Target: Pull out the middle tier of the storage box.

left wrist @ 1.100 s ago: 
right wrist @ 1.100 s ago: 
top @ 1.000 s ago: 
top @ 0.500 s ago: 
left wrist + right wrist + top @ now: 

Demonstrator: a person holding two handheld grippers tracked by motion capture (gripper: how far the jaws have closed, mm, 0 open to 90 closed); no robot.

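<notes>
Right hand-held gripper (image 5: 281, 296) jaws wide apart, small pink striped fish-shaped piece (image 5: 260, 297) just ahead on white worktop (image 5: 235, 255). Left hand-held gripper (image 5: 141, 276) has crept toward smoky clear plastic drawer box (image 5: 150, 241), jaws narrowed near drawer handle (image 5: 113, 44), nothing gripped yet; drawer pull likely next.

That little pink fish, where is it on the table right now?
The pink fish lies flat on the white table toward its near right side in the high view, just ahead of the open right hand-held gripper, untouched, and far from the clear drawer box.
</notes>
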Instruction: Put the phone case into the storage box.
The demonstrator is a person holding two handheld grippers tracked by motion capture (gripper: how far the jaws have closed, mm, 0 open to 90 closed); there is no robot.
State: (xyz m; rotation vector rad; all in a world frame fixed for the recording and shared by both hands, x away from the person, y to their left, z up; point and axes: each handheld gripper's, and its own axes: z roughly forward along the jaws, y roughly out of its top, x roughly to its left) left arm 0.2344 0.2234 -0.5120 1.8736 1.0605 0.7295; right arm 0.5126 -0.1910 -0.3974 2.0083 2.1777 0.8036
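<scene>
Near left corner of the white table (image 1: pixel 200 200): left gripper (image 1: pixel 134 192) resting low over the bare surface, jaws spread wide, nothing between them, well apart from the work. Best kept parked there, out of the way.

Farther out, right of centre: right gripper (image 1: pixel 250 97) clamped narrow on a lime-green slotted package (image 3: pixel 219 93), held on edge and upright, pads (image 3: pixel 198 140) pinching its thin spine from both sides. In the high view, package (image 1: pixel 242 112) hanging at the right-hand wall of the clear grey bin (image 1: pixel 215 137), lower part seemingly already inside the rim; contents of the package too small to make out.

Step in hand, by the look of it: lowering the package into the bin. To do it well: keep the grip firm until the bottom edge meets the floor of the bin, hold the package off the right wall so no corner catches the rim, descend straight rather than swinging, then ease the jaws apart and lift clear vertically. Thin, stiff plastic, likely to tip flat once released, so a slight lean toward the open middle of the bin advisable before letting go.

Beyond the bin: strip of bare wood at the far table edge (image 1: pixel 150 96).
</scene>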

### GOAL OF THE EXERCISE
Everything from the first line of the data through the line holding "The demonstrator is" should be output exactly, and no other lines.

### ANSWER BOX
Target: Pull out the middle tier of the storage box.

left wrist @ 1.100 s ago: 
right wrist @ 1.100 s ago: 
top @ 1.000 s ago: 
top @ 0.500 s ago: 
left wrist + right wrist + top @ now: 

Demonstrator: a person holding two handheld grippers tracked by motion capture (gripper: how far the jaws have closed, mm, 0 open to 90 closed); no robot.

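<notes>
Right hand-held gripper (image 5: 281, 296) jaws wide apart, small pink striped fish-shaped piece (image 5: 260, 297) just ahead on white worktop (image 5: 235, 255). Left hand-held gripper (image 5: 141, 276) has crept toward smoky clear plastic drawer box (image 5: 150, 241), jaws narrowed near drawer handle (image 5: 113, 44), nothing gripped yet; drawer pull likely next.

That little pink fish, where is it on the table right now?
The pink fish lies flat on the white table toward its near right side in the high view, just ahead of the open right hand-held gripper, untouched, and far from the clear drawer box.
</notes>
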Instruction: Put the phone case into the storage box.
The demonstrator is a person holding two handheld grippers tracked by motion capture (gripper: how far the jaws have closed, mm, 0 open to 90 closed); there is no robot.

There is nothing more to add to this answer.